Le président du Coji évoque un budget de 34 milliards d’ariary pour organiser la 11ème édition des Jeux des îles
A quelques jours du lancement de la 11e édition des Jeux des îles de l’océan Indien qui se tiendront à Madagascar du 25 au 3 septembre, les participants originaires des îles sœurs commencent à arriver. Pas plus tard qu’hier, une forte délégation mauricienne, composée environ de 600 personnes sont arrivés dans la capitale. Ce sont des coaches, des athlètes et des responsables divers et parmi eux se trouvent des Malgaches, à l’instar de Fidy Rasoanaivo, sélectionneur du club M de football de Maurice, et non moins frère du directeur technique national de la fédération malgache de football, Rado Rasoanaivo.
Malgré sa joie de participer aux jeux, le président du Comité olympique de l’île Maurice, Philippe Hao-Thyn-Voon, se confiant dans un quotidien de l’île de La Réunion, a particulièrement invité les accompagnants et les athlètes à être très vigilants. « Je salue l’initiative des Malgaches d’organiser ces jeux en dépit des contraintes. Les Jeux seront un succès, mais je ne peux pas m’empêcher d’avoir une certaine appréhension, concernant entre autres, la restauration et l’hébergement », qui selon lui, « demeurent des sujets sensibles ».

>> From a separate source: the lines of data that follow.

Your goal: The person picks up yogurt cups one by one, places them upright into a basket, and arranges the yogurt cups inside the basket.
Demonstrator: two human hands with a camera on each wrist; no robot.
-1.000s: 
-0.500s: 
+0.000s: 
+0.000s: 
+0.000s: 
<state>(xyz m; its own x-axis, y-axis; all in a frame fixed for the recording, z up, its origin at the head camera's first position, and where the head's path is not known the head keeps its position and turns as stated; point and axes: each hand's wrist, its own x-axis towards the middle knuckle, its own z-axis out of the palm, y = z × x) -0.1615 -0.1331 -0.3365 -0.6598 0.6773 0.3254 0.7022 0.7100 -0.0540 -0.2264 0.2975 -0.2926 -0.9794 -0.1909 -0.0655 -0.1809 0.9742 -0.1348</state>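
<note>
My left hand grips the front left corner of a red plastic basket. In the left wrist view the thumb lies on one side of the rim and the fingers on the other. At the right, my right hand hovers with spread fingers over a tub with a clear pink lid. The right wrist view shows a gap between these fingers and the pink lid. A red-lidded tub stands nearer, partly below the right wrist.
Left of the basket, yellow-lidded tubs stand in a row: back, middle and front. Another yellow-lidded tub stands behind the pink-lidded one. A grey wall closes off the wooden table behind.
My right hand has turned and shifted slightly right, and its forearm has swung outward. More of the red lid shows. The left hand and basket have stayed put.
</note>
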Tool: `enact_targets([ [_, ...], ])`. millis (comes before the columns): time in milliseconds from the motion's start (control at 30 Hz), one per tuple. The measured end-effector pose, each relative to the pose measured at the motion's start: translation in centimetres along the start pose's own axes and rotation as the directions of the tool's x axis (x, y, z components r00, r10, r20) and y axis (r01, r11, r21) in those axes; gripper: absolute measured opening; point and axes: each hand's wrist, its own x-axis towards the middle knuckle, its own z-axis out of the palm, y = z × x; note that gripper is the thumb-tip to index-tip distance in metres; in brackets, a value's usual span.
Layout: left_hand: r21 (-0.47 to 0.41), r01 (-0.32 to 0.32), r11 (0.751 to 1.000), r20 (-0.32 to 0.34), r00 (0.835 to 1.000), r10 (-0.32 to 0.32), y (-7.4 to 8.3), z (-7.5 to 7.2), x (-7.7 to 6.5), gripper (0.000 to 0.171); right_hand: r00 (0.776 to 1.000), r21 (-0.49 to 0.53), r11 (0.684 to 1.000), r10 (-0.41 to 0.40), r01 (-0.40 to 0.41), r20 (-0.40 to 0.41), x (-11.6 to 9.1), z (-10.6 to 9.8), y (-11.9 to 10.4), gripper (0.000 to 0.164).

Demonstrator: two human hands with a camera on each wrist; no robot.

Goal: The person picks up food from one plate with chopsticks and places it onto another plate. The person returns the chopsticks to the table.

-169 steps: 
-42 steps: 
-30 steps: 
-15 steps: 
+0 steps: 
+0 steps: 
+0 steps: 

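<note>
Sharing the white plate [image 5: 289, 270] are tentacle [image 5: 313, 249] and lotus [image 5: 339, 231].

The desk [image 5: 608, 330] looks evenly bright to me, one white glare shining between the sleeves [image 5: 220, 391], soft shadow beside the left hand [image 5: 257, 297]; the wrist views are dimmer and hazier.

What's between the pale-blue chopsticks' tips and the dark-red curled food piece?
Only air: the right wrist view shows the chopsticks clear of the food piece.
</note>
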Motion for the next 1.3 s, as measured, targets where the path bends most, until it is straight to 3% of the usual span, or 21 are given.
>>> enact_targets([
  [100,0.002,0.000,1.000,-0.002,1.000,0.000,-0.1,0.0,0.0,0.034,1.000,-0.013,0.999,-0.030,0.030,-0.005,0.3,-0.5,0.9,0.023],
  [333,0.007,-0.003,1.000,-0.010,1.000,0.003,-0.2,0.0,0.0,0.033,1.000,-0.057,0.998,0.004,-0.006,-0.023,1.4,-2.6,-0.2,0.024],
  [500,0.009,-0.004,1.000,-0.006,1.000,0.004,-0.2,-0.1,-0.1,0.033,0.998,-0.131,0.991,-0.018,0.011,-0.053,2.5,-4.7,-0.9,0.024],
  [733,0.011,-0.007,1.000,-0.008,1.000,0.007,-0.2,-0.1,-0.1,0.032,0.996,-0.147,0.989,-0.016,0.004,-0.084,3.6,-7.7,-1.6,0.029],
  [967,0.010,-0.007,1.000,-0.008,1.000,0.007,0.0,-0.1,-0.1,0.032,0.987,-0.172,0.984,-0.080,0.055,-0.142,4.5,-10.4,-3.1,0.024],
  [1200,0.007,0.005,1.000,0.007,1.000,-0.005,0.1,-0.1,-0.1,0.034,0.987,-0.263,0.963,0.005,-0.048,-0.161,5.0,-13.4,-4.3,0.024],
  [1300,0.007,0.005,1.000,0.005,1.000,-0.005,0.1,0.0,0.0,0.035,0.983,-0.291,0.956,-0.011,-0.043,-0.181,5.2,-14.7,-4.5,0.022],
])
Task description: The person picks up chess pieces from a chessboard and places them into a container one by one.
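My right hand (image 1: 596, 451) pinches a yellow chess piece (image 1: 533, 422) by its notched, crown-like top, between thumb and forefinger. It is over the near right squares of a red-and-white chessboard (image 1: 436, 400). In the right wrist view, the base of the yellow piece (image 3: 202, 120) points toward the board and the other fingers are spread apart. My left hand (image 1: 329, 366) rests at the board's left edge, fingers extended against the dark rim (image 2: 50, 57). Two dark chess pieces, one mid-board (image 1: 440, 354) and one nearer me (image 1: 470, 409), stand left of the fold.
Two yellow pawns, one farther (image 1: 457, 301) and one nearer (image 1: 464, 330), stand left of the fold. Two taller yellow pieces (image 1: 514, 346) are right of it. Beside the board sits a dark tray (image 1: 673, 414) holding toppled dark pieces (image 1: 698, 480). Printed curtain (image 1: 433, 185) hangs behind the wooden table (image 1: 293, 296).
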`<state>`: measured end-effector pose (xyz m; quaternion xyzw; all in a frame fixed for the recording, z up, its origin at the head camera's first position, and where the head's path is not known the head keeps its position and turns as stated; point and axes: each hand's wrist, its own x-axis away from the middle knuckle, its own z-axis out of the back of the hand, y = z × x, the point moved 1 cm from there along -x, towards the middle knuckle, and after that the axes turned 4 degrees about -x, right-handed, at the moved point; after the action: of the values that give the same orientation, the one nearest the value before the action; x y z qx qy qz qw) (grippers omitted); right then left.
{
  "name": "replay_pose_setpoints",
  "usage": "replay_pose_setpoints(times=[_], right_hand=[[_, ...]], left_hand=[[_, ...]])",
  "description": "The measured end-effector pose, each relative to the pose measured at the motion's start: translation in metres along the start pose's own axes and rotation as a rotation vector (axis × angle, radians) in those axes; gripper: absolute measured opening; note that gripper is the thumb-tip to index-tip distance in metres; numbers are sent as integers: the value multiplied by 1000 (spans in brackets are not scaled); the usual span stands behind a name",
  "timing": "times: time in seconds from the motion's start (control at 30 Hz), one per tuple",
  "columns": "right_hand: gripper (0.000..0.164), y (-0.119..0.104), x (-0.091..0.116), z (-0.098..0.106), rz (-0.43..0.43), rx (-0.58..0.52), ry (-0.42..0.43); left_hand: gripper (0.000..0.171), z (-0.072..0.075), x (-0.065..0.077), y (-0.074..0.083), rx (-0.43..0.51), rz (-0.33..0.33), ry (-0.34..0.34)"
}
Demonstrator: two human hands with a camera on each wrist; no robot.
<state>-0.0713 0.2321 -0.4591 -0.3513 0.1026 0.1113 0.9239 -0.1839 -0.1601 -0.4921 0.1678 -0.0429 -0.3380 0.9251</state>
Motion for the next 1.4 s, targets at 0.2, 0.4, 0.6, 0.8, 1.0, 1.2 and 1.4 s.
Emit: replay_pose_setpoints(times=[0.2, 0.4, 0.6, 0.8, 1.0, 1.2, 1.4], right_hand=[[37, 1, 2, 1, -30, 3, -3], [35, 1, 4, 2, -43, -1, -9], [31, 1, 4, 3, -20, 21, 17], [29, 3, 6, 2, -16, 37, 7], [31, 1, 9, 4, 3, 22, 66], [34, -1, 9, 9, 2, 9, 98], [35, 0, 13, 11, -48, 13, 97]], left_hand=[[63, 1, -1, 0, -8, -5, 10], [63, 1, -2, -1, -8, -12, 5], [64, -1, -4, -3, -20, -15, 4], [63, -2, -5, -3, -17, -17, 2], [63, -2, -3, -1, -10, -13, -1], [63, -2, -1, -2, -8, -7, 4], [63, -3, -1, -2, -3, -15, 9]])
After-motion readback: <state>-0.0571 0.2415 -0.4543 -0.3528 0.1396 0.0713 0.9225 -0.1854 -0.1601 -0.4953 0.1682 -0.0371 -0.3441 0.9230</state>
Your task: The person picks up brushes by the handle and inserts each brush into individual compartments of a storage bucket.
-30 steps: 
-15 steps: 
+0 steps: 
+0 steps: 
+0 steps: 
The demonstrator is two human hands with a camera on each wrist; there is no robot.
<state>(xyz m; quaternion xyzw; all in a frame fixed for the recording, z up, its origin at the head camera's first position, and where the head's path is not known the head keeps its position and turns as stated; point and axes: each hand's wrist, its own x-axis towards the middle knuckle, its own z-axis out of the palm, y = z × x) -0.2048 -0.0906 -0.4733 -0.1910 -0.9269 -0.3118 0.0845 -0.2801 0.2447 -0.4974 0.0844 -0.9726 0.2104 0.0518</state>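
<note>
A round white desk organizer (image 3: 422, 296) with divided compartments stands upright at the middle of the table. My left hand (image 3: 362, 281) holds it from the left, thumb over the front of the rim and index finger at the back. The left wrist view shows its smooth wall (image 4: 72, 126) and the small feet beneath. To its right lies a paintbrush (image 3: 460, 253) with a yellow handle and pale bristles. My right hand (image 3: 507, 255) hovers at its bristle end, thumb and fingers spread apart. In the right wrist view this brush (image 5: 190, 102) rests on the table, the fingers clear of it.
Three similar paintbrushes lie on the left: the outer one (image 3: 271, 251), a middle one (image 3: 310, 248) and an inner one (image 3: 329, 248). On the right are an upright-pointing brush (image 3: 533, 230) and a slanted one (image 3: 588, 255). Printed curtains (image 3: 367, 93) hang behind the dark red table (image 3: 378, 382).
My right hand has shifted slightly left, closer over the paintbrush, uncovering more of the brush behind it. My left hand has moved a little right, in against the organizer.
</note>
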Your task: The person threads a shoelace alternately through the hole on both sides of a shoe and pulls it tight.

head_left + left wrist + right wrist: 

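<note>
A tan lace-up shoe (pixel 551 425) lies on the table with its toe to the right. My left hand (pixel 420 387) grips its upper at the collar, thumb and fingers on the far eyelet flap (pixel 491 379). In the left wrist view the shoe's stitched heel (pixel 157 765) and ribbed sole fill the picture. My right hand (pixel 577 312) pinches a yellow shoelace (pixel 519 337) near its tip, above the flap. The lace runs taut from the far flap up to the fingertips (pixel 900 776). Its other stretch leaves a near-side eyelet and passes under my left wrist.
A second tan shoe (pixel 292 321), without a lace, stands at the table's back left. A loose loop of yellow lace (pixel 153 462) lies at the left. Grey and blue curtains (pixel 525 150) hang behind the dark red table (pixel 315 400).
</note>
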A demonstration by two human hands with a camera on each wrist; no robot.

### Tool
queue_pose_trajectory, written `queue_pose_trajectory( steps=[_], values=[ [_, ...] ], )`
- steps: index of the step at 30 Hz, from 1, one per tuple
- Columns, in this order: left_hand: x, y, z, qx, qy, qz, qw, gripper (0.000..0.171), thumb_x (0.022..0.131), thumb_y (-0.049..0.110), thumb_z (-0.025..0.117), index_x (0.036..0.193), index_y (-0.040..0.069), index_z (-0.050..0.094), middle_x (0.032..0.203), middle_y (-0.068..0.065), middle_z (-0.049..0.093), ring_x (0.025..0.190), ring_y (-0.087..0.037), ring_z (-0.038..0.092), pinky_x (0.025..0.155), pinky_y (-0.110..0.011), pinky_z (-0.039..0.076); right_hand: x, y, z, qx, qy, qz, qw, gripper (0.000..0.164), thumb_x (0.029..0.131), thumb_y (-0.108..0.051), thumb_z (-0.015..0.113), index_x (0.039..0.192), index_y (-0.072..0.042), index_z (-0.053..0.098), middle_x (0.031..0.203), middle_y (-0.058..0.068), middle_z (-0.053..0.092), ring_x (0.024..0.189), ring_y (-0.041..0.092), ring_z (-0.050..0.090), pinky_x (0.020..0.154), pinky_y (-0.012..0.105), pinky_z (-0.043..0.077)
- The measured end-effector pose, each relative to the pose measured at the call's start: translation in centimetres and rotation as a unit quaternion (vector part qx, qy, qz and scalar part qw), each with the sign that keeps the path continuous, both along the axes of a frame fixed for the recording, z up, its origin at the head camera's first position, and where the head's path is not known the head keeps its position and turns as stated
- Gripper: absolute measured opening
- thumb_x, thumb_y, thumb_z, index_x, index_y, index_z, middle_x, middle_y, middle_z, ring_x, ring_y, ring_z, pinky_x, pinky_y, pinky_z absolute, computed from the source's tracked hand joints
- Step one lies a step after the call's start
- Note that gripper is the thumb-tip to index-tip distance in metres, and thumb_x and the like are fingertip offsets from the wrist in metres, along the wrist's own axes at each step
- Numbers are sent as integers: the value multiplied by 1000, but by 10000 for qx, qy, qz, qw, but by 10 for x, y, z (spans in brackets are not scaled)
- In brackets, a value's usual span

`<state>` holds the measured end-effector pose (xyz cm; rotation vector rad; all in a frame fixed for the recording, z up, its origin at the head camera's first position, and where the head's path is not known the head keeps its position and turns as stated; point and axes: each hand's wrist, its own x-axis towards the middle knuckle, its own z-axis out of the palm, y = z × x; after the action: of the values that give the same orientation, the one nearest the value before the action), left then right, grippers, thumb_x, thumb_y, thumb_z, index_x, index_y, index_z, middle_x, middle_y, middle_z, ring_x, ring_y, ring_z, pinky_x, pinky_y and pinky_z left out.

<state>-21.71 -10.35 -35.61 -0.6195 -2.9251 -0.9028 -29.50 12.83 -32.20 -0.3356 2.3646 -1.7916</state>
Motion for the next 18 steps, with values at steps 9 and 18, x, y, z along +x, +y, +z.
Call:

La délégation réunionnaise, composée d’environ 720 personnes dont près de 500 athlètes est également attendue dans la capitale malgache demain. Les autorités Réunionnaises qui accompagnent cette délégation dans la préparation semblent avoir pris toutes les mesures nécessaires pour éviter les éventuels problèmes. Mais visiblement, les autorités malgaches semblent également avoir fait le nécessaire pour que les Jeux se déroulent à merveille.
La COJI a fait savoir il y a quelques jours que plus de 80 hôtels ont été « mobilisés » pour accueillir les participants. Ces infrastructures d’accueil auraient la capacité d’héberger plus de 4 240 athlètes. Reste à savoir si l’organisation des jeux et le traitement des délégations étrangères seront sans bavure pour éviter justement le mauvais exemple de Kinsasa de la dernière fois, dans le cadre des Jeux de la Francophonie où la délégation malgache a été maltraitée par le pays hôte.
Il faudra également que la partie malgache transforme cet événement sportif en une opportunité économique et particulièrement touristique afin de véhiculer une bonne image de Madagascar à travers ces participants.